Why bother? That really is the big question facing us as individuals hoping to do something about climate change,
and it’s not an easy one to answer. I don’t know about you, but for me
the most upsetting moment in “An Inconvenient Truth” came long after Al Gore
scared the hell out of me, constructing an utterly convincing case that
the very survival of life on earth as we know it is threatened by
climate change. No, the really dark moment came during the closing
credits, when we are asked to . . . change our light bulbs. That’s when
it got really depressing. The immense disproportion between the
magnitude of the problem Gore had described and the puniness of what he
was asking us to do about it was enough to sink your heart.
There are so many stories we can tell ourselves to justify doing
nothing, but perhaps the most insidious is that, whatever we do manage
to do, it will be too little too late. Climate change is upon us, and
it has arrived well ahead of schedule. Scientists’ projections that
seemed dire a decade ago turn out to have been unduly optimistic: the
warming and the melting is occurring much faster than the models
predicted.
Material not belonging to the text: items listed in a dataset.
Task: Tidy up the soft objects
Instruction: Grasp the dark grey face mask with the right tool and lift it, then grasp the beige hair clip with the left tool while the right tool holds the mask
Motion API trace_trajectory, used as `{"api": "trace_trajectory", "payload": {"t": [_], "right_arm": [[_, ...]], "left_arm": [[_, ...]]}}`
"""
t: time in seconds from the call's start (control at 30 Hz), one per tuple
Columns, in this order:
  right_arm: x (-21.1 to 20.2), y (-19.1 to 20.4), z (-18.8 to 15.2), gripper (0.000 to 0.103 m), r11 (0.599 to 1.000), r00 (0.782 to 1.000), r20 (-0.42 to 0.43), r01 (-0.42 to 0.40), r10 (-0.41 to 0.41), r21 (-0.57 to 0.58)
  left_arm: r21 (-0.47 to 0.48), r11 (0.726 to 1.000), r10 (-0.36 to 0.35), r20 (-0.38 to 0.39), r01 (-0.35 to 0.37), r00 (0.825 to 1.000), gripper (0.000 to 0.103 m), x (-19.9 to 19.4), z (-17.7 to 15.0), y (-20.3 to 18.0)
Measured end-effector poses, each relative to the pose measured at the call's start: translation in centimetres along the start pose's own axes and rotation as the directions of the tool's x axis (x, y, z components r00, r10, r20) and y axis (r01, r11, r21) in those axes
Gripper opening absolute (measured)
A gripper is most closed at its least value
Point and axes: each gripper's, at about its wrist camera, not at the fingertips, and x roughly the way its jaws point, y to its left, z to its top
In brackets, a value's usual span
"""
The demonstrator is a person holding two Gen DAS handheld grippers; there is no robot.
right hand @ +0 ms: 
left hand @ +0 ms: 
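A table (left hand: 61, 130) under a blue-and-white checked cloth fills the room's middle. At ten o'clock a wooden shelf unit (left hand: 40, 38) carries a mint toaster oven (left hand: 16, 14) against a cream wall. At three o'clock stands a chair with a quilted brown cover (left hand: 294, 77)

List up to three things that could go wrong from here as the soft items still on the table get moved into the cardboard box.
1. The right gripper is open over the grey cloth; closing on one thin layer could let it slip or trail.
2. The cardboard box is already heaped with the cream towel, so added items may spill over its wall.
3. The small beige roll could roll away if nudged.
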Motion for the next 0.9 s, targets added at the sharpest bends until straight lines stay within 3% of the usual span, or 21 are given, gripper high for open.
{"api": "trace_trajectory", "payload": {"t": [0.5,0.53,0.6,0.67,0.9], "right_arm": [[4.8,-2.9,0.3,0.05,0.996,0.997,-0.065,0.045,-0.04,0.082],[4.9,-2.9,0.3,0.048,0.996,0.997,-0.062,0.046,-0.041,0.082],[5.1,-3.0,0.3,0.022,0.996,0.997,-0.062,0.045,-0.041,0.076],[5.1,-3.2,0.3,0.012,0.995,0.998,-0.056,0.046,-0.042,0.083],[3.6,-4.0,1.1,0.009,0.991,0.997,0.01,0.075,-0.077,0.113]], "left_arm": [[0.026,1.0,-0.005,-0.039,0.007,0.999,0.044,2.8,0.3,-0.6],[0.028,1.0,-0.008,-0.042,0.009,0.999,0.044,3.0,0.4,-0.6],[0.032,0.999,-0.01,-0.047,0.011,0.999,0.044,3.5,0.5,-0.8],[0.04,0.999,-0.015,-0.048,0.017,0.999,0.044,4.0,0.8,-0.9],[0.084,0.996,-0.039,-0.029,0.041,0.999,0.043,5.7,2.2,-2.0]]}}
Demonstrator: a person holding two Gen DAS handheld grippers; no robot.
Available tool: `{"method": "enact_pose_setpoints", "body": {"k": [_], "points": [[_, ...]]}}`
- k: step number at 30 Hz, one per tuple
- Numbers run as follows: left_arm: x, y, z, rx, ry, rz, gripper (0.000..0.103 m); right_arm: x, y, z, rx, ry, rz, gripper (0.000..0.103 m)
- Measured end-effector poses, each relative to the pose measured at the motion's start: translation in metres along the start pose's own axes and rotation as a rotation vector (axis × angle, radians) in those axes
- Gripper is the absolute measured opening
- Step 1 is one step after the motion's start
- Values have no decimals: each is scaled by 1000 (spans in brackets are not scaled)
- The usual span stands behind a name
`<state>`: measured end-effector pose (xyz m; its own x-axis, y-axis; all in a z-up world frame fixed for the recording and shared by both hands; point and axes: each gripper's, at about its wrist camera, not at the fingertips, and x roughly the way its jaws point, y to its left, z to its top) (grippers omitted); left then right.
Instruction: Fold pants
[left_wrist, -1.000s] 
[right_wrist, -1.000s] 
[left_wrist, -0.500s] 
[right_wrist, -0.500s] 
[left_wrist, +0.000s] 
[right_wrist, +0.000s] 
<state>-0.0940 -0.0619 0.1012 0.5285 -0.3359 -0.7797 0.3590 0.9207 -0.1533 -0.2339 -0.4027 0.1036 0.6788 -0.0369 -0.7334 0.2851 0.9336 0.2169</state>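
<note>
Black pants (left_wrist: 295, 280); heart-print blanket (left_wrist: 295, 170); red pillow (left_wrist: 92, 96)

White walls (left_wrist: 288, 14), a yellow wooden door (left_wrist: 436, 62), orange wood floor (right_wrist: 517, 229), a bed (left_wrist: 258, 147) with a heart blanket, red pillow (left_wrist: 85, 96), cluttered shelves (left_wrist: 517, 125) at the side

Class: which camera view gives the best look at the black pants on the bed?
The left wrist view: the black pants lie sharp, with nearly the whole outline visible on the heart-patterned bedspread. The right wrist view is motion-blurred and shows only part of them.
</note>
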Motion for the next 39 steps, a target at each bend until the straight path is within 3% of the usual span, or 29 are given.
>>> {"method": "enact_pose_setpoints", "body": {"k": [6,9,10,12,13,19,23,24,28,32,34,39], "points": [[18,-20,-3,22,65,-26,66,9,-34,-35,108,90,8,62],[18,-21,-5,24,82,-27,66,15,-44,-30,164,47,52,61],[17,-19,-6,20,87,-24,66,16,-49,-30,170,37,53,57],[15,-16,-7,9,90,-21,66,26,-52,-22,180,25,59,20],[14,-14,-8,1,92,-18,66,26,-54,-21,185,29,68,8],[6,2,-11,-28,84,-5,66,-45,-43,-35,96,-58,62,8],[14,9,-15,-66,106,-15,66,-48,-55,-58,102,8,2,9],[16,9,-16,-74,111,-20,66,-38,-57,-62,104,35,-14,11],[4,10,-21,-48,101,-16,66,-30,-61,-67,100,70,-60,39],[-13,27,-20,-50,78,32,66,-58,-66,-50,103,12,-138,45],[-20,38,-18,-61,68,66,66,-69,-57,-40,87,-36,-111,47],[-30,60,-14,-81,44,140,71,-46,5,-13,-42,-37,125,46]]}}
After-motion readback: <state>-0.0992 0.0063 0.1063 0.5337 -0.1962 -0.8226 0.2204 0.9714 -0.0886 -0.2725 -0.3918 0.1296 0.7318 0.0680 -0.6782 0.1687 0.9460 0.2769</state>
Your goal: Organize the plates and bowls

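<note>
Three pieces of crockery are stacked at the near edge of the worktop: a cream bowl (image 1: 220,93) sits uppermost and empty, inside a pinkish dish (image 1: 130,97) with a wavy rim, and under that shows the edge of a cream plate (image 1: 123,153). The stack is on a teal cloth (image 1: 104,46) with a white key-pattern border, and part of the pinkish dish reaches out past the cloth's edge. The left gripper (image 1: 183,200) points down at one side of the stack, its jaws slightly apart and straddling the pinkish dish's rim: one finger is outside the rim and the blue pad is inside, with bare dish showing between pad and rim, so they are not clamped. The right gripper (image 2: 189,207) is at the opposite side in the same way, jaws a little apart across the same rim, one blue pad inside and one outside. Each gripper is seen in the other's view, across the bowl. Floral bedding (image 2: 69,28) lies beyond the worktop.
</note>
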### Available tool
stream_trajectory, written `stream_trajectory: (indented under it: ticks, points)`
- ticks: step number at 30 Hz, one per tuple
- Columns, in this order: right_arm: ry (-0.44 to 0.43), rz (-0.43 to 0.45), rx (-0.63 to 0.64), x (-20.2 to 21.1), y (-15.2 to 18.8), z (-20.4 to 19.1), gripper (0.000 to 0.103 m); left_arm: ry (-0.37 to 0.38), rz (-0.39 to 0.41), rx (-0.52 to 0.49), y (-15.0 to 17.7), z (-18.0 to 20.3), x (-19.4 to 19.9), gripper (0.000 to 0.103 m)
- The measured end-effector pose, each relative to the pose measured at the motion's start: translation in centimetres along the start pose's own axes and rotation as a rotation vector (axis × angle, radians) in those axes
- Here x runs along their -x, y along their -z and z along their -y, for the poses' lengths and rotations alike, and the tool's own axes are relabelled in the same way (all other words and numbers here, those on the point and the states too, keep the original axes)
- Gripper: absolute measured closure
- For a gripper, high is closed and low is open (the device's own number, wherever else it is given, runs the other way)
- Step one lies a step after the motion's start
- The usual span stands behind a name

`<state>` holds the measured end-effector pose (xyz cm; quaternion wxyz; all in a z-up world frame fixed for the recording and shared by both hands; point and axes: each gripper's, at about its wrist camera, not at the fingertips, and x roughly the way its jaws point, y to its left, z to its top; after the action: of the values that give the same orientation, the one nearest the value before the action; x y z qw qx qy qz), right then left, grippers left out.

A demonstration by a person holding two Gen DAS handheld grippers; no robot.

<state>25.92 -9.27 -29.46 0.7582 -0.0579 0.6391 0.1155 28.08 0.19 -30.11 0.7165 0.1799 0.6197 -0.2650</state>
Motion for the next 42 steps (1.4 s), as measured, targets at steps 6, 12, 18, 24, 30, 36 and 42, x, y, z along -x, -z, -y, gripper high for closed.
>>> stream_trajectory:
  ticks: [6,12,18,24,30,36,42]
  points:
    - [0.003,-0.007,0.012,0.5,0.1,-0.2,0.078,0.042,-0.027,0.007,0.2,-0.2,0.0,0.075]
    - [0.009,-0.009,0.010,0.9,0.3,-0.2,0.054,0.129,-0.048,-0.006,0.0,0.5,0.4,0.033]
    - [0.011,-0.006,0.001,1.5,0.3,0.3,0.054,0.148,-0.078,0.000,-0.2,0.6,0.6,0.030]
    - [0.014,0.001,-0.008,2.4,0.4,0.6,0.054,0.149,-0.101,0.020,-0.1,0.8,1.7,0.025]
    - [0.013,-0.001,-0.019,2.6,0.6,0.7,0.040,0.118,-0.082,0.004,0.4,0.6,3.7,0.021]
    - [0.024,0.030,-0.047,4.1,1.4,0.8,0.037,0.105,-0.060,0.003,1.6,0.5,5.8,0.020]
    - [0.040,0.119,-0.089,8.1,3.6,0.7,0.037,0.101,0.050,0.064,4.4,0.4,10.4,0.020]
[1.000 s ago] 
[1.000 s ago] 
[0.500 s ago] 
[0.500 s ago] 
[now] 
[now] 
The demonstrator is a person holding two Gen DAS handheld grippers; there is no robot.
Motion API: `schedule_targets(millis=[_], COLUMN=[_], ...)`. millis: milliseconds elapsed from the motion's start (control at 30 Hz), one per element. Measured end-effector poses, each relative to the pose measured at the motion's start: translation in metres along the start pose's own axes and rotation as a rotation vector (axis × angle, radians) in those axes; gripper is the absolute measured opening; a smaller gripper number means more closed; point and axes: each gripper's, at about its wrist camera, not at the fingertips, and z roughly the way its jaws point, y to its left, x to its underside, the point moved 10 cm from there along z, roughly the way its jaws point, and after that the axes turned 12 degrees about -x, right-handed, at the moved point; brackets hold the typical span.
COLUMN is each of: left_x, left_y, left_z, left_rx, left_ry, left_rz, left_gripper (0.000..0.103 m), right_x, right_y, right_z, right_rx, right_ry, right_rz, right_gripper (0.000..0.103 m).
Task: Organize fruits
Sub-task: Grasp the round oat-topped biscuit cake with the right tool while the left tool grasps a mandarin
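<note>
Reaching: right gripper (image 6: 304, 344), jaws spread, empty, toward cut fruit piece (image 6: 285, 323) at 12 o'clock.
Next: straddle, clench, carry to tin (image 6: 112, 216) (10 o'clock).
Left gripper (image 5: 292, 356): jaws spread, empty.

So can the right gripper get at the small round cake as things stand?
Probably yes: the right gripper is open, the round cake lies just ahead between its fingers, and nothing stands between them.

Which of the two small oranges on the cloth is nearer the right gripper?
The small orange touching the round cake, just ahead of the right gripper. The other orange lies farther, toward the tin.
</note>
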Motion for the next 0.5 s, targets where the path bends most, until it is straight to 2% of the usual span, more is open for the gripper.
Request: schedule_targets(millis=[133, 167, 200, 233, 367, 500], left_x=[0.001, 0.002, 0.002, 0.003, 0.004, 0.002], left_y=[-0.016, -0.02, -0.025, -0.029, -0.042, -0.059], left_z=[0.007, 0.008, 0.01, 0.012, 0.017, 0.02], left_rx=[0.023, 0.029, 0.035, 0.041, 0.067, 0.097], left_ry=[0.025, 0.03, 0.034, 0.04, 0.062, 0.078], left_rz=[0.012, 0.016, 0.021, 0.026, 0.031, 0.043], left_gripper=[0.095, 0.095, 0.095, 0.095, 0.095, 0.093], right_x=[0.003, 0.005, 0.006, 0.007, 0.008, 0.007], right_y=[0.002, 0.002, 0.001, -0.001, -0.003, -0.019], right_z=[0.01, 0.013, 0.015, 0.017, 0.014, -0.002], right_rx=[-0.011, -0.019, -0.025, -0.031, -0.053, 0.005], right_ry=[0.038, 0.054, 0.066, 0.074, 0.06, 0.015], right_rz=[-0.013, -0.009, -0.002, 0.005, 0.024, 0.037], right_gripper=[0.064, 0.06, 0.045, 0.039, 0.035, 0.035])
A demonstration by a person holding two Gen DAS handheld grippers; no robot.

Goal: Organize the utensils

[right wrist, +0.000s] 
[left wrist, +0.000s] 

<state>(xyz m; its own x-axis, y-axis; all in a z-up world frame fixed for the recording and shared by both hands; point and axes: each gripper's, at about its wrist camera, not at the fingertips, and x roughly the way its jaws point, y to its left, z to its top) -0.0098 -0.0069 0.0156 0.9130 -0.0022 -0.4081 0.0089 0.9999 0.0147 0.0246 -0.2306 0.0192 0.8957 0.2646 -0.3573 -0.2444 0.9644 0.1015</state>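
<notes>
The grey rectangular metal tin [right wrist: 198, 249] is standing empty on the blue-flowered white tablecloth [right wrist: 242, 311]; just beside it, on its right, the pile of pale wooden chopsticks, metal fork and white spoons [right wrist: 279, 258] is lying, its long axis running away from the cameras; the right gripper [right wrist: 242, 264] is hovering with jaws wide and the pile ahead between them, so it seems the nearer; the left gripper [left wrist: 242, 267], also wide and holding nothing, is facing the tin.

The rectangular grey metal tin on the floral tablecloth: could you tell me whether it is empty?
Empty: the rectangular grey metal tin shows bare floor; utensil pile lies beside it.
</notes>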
Now truly terrifying feedback loops threaten to boost the
rate of change exponentially, as the shift from white ice to blue water
in the Arctic absorbs more sunlight and warming soils everywhere become
more biologically active, causing them to release their vast stores of
carbon into the air. Have you looked into the eyes of a climate
scientist recently? They look really scared.
So do you still want to talk about planting gardens?
I do.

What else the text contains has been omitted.